The lesson the Tank teaches us is the spirit of overcoming difficulties.
Sir William Robertson, Lord Lieutenant of Fifeshire said "If anyone doubts the security of the Tank Bank - Well! Aberdeen was satisfied with it and many queued for Bonds." It is not surprising that Aberdeen invested so heavily as a near Garrison Town with 3 active Barracks many families would have had men in the Army and or at the front.
In 1918 the people had lost faith in their Politicians and their Propaganda as a result of a mismanaged War. Soldiers returning from the front found unemployment and poverty; the ‘land fit for heroes’ never happened. Although 200,000 new homes had been completed, plans for 1M did not materialise. The Wartime boom was followed by a sharp downturn in Trade from 1919 onwards. Britain lost its leading position as a world Economic power. Unemployment was severe as heavy industry collapsed. Revolution was in the air as the Red Flag was raised in George Square, Glasgow, demonstrating that politics were changing - radically. The Government fearing a Russian style revolt used Tanks against workless men while Glasgow's soldiers were confined to Barracks. By 1924 Britain had its 1st-ever Labour Government.
After a couple of feet of digging the soldiers inevitably hit water and the trenches became flooded. To make matters worse, the heavy artillery barrages destroyed the agricultural land-drains and the whole landscape became a sea of mud in which men could literally drown. Conditions were arguably at their worst at the Battle of Passchendale in the Ypres salient. After hours and days of standing in soaking socks and boots, Trench Foot would begin to set in. The men's feet would swell and go numb and then the skin would start to turn red or blue. Untreated feet rapidly became gangrenous and would need to be amputated.

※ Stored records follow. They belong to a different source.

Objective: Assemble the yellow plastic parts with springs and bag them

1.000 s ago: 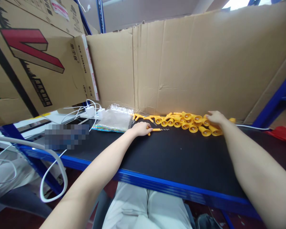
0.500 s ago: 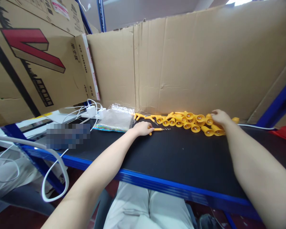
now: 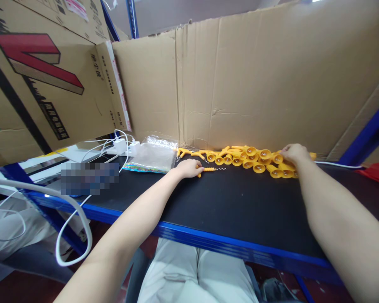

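My left hand (image 3: 188,168) rests on the black table top (image 3: 233,202), fingers curled around the end of a small orange ridged stick with a wire spring (image 3: 210,169) on its tip. A row of several orange cone-shaped plastic parts (image 3: 252,160) lies along the cardboard wall. My right hand (image 3: 293,154) lies on the right end of that row, fingers bent over the parts; what it grips is hidden. A few orange forked pieces (image 3: 185,152) lie left of the cones.
A clear plastic bag (image 3: 153,158) with a coloured edge lies left of my left hand. White chargers and cables (image 3: 121,147) sit further left. Cardboard walls (image 3: 259,80) close the back and left. A blue table edge (image 3: 208,242) runs in front.
My right hand has slid slightly right along the row of orange cones. My left hand has stayed on the ridged stick.
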`<state>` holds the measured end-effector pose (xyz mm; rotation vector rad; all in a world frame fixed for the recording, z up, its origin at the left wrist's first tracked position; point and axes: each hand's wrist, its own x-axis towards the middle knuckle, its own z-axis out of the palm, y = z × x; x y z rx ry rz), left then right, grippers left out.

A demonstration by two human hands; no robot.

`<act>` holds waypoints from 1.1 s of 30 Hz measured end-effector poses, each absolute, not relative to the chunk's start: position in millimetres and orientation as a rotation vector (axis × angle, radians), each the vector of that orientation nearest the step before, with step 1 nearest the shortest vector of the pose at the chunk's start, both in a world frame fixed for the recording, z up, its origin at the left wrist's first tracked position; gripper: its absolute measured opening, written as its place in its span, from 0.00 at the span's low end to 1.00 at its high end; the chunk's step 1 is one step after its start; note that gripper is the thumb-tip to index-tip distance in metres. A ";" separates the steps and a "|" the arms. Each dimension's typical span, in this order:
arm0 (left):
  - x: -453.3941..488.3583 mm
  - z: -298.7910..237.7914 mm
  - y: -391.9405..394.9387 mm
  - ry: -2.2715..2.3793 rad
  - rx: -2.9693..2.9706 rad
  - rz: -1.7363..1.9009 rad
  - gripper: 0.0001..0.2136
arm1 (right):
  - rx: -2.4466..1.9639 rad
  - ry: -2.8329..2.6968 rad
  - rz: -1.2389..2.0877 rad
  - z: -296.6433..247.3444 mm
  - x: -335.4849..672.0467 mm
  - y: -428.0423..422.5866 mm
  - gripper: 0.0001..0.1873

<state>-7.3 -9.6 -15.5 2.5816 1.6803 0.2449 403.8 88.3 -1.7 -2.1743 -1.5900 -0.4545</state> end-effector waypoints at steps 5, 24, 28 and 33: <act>-7.3 -15.0 -10.0 1.678 2.571 0.259 0.19 | -2.319 -1.348 -0.127 9.7 394.8 76.6 0.16; -6.8 -11.3 -14.7 1.658 2.582 0.260 0.18 | -2.302 -1.911 -0.419 108.3 360.5 33.0 0.14; -7.1 -11.6 -15.5 1.653 2.585 0.261 0.18 | -2.133 -2.184 -0.656 107.7 311.5 -6.2 0.12; -7.4 -10.3 -16.2 1.658 2.589 0.253 0.18 | -1.767 -2.556 -0.769 76.1 258.4 -62.3 0.08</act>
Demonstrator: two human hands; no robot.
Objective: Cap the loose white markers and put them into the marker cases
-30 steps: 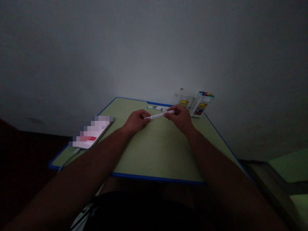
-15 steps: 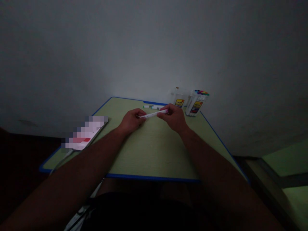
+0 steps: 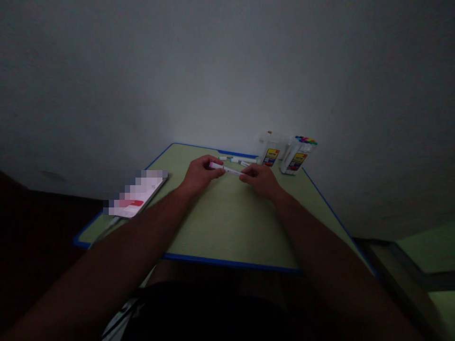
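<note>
Between my hands, above the middle of the table, is a white marker (image 3: 232,171) with a pink end. My left hand (image 3: 202,174) is closed on the pink end, fingers and thumb pinching it. At the other end, my right hand (image 3: 262,179) pinches the marker between thumb and fingers. Just behind the hands, several white markers (image 3: 250,160) lie on the table, some with greenish or bluish ends. My right hand partly hides them.
A clear marker case (image 3: 272,154) with a brown-ended marker stands at the back right. Beside it is another clear case (image 3: 296,158) full of colourful markers. A tablet-like device (image 3: 142,194) with a cable lies on the left of the blue-edged table (image 3: 227,237), which meets a wall (image 3: 220,71).
The marker's pink end was at my right hand and is now in my left. Both hands keep hold of the marker. The view has shifted slightly.
</note>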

To minimize the chances of contacting Trench Foot, the men were ordered to change into dry socks as often as possible. Around 1916, John Logie Baird started to sell under-socks prepared with borax to help alleviate the problems of wet feet. These were widely used by soldiers at the front. The soldiers were also instructed to 'anoint' each others' feet with whale oil at least once a day. It is estimated that a Battalion (1007 men and 30 officers) at the front would use up to 10 gallons of whale oil every day.